_What you have to do_
Reproduce all of the data exactly.

_Provided data_

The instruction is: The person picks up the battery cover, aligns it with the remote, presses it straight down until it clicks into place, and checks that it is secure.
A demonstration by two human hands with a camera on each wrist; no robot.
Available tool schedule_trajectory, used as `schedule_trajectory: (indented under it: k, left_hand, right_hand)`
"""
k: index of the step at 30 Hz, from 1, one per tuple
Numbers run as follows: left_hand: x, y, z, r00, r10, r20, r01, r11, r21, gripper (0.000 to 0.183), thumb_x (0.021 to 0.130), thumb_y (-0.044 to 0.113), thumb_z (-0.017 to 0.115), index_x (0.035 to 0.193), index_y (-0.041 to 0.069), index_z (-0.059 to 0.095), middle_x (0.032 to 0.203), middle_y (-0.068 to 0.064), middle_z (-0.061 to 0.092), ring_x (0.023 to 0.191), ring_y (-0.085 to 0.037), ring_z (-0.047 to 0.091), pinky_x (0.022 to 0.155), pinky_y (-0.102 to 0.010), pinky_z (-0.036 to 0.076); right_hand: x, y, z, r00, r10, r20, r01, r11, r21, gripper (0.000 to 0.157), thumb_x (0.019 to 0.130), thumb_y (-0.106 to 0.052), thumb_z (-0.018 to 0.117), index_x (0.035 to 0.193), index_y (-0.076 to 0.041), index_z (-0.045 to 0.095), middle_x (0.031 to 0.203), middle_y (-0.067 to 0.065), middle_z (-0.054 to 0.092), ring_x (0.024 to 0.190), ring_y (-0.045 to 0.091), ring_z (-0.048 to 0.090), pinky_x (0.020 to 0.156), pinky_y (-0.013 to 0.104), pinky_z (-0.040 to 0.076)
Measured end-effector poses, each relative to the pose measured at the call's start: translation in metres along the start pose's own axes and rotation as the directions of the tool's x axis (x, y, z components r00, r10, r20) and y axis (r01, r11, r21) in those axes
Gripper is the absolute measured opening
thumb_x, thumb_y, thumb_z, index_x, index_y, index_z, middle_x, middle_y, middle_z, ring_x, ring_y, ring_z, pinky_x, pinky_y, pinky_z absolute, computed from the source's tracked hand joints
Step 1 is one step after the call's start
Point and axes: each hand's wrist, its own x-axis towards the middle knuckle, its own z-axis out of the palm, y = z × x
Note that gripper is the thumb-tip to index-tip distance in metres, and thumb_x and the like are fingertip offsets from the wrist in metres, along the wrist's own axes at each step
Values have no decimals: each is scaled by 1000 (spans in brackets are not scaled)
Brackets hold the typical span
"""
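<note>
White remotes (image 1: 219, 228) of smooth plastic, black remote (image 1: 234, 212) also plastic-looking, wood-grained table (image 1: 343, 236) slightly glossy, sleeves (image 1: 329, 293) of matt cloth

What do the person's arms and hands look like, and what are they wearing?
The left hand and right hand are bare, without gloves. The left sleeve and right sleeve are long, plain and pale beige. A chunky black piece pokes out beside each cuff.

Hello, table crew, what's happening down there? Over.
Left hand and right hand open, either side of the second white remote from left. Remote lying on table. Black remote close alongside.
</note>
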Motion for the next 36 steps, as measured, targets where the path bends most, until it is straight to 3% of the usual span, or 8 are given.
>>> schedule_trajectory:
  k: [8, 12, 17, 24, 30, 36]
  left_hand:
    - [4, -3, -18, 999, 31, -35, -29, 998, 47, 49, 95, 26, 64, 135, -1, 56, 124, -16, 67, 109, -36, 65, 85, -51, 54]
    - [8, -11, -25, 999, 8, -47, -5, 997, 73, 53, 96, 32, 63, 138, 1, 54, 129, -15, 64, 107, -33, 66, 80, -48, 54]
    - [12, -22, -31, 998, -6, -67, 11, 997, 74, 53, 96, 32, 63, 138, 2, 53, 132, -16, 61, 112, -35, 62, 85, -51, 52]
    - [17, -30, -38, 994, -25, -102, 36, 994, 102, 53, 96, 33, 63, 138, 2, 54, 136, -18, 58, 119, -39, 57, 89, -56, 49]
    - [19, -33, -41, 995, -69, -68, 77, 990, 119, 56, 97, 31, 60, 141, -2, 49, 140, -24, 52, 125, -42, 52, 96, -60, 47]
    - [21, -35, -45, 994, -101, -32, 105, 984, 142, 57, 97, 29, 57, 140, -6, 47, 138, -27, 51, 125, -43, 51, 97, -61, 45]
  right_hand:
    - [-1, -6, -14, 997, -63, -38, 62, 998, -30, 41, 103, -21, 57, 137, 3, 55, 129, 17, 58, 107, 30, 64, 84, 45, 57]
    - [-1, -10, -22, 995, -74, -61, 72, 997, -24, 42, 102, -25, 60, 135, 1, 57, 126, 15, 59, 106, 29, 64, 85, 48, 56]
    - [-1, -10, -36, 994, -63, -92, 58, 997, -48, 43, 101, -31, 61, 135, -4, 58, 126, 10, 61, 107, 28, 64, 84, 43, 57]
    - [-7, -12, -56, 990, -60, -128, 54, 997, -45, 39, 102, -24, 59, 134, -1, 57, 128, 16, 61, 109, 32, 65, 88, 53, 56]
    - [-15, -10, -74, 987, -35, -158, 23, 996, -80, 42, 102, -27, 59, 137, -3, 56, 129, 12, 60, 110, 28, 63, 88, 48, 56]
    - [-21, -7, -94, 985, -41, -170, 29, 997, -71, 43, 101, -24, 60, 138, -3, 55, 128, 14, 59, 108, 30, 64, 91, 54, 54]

_Exercise solution_
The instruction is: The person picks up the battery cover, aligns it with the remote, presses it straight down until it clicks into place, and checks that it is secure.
A demonstration by two human hands with a camera on each wrist; no robot.
Available tool schedule_trajectory, used as `schedule_trajectory: (indented under it: k, left_hand, right_hand)`
"""
k: index of the step at 30 Hz, from 1, one per tuple
Numbers run as follows: left_hand: x, y, z, r00, r10, r20, r01, r11, r21, gripper (0.000 to 0.183), thumb_x (0.021 to 0.130), thumb_y (-0.044 to 0.113), thumb_z (-0.017 to 0.115), index_x (0.035 to 0.193), index_y (-0.041 to 0.069), index_z (-0.059 to 0.095), middle_x (0.032 to 0.203), middle_y (-0.068 to 0.064), middle_z (-0.061 to 0.092), ring_x (0.023 to 0.191), ring_y (-0.085 to 0.037), ring_z (-0.047 to 0.091), pinky_x (0.022 to 0.155), pinky_y (-0.102 to 0.010), pinky_z (-0.036 to 0.076); right_hand: x, y, z, r00, r10, r20, r01, r11, r21, gripper (0.000 to 0.157), thumb_x (0.019 to 0.130), thumb_y (-0.106 to 0.052), thumb_z (-0.018 to 0.117), index_x (0.035 to 0.193), index_y (-0.076 to 0.041), index_z (-0.045 to 0.095), middle_x (0.031 to 0.203), middle_y (-0.067 to 0.065), middle_z (-0.054 to 0.092), ring_x (0.024 to 0.190), ring_y (-0.045 to 0.091), ring_z (-0.048 to 0.090), pinky_x (0.020 to 0.156), pinky_y (-0.013 to 0.104), pinky_z (-0.040 to 0.076)
Measured end-effector poses, each relative to the pose measured at the call's start: translation in metres along the start pose's own axes and rotation as the directions of the tool's x axis (x, y, z components r00, r10, r20) and y axis (r01, r11, r21) in those axes
Gripper is the absolute measured opening
thumb_x, thumb_y, thumb_z, index_x, index_y, index_z, middle_x, middle_y, middle_z, ring_x, ring_y, ring_z, pinky_x, pinky_y, pinky_z absolute, computed from the source's tracked hand joints
Step 1 is one step after the call's start
Point and axes: each hand's wrist, its own x-axis towards the middle knuckle, its own z-axis out of the palm, y = z × x
Note that gripper is the thumb-tip to index-tip distance in metres, and thumb_x and the like are fingertip offsets from the wrist in metres, along the wrist's own axes at each step
Values have no decimals: each is scaled by 1000 (spans in brackets are not scaled)
Brackets hold the typical span
"""
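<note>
White remotes (image 1: 219, 228) of smooth plastic, black remote (image 1: 234, 212) also plastic-looking, wood-grained table (image 1: 343, 236) slightly glossy, sleeves (image 1: 329, 293) of matt cloth

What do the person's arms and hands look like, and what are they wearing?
The left hand and right hand are bare, without gloves. The left sleeve and right sleeve are long, plain and pale beige. A chunky black piece pokes out beside each cuff.

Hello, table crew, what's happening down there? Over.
Left hand and right hand open, either side of the second white remote from left. Remote lying on table. Black remote close alongside.
</note>
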Motion for the next 36 steps, as measured, targets where the path bends most, until it is straight to 3% of the usual span, or 8 are given.
>>> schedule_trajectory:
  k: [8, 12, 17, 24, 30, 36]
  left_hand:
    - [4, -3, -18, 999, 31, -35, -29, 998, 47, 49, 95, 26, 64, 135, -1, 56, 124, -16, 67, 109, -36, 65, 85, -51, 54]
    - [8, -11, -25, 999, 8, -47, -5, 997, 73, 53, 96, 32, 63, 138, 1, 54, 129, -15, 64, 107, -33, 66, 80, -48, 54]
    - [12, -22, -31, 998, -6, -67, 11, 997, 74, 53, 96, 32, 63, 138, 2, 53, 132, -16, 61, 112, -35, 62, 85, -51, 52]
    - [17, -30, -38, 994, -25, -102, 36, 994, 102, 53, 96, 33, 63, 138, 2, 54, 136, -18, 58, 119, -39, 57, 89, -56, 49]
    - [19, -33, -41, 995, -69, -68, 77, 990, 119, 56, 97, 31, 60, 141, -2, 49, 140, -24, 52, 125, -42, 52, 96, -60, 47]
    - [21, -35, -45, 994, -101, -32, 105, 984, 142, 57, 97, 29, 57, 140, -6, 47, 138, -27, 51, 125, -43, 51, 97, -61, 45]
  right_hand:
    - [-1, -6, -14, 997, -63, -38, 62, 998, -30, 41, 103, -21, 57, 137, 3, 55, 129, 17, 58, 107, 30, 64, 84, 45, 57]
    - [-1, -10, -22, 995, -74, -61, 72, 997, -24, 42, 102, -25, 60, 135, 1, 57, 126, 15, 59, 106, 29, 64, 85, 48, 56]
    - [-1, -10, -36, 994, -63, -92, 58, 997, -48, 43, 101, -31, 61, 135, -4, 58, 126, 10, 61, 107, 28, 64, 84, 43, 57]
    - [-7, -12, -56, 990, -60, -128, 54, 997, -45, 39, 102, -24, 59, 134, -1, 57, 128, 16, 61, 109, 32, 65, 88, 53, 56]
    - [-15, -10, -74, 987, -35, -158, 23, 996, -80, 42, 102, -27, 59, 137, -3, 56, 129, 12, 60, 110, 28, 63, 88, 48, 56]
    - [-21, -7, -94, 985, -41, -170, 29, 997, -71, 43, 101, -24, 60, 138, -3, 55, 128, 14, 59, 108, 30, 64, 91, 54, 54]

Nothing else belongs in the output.